Shipped: the HTTP slice of this harness — net.load.http(opts), a worker-pool HTTP load/resilience self-test returning latency percentiles + error rate, with the dual-use guardrail baked in (public targets refused without confirm:true; loopback/private always allowed; concurrency hard-capped at 1000; plain HTTP client loop — no raw packets / spoofing / amplification).

Still parked: TCP/UDP connection-flood and slow-loris-style held-connection generators (more weapon-shaped), and ramp / soak / burst stage profiles (compose multiple net.load.http calls for now). Reason still parked: dual-use; each wants the same careful spec treatment the HTTP slice got.

Examples & advanced scripts

The initial examples/scripts/advanced/ set shipped — 12 in-depth, end-to-end scripts (advanced HTTP/HTTPS/SMTP/TCP servers, a load/resilience self-test, sqlite ETL, a crypto pipeline, codec interop, packet analysis, a host-recon report, a complete WebDriver login flow, and a TUI dashboard). See examples/README.mdAdvanced examples.

What's left here is growth on demand, not a standing task: add more advanced scripts when a real workflow is worth demonstrating (e.g. a Selenium flow exercising more of the Phase 2 surface, a multi-DB join/migration, a grid/remote WebDriver example). New ones self-skip on missing prerequisites and follow the same wiring (make demo / CI offline subset / README). No reason parked — just author + verify when the need arises.

Steganography

image.stego.embed / image.stego.extract / image.stego.capacity shipped (LSB-in-PNG, AES-256-GCM, see CHANGELOG). image.stego.detect / image.stego.analyze / image.stego.bitplane shipped (read-only LSB detection/analysis — see CHANGELOG). text.stego.embed / text.stego.extract shipped (zero-width character encoding, AES-256-GCM). audio.stego.embed / audio.stego.extract / audio.stego.capacity shipped (WAV PCM 8/16-bit LSB, AES-256-GCM). Multi-bit LSB (1..4 bits/unit, header-signalled) shipped for image + audio (see CHANGELOG). Deferred follow-ons:

  • Password-seeded bit-scattering (spread bits pseudo-randomly across the image for detection resistance). Reason: added complexity; sequential LSB + AES-GCM covers the confidentiality goal.

Audio

audio.info / audio.decode / audio.encode / audio.convert shipped (WAV/FLAC/MP3/OGG/AIFF decode; WAV/FLAC/AIFF encode; 16-bit PCM canonical model — see CHANGELOG). Deferred:

  • MP3/OGG encode. Pure-Go MP3 and OGG/Vorbis encoders do not exist in the ecosystem. Reason: no pure-Go path; encoding to wav/flac/aiff covers the lossless use-case. Re-promote if a maintained pure-Go encoder appears.
  • >16-bit PCM preservation. audio.decode normalises all sources to 16-bit signed PCM; 24/32-bit source precision is lost on the round-trip. Reason: keeps the model simple and covers the typical script use-case; re-promote if high-bit-depth lossless archival becomes a need.
  • Resampling / channel remixing. audio.convert preserves the source sample rate and channel count unchanged. Reason: no pure-Go sample-rate conversion library with sufficient quality; YAGNI for current script use-cases.

Tracked code follow-ups

Not features — small known debts noted during implementation, kept here until addressed.

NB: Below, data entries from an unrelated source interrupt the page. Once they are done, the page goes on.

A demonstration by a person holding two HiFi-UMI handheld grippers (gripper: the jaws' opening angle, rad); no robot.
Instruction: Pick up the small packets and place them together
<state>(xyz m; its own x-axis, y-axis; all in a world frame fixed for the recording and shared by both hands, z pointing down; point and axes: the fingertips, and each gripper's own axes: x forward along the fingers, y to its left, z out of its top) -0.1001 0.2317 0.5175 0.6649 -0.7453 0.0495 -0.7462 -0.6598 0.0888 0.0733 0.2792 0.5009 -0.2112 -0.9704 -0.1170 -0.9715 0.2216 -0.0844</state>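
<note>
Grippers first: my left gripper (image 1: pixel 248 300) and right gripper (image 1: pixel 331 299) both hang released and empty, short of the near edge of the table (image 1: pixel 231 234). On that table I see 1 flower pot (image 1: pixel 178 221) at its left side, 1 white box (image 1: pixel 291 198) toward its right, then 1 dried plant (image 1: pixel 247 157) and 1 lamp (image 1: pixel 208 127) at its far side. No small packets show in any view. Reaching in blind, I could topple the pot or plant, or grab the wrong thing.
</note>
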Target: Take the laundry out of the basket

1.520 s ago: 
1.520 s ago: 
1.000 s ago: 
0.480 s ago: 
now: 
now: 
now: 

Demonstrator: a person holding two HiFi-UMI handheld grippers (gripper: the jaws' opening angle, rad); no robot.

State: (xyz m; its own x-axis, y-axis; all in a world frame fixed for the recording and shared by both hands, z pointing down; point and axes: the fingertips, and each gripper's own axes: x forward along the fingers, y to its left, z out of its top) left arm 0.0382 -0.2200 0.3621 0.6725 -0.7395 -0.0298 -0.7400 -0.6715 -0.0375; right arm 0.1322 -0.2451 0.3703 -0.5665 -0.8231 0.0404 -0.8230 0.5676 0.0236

  • Verify the Windows runtime.clipboard paths. The Windows text (clip / PowerShell Get-Clipboard) and image (Set-Clipboard / Get-Clipboard -Format Image via temp PNG) paths are implemented to the documented contracts but have not been executed — macOS and Linux (X11 + Wayland) are verified end-to-end, Windows is not. Windows isn't a focus right now; re-promote when a Windows host/CI runner is available to round-trip text
    • PNG (watch for PowerShell -STA and the temp-file marshalling).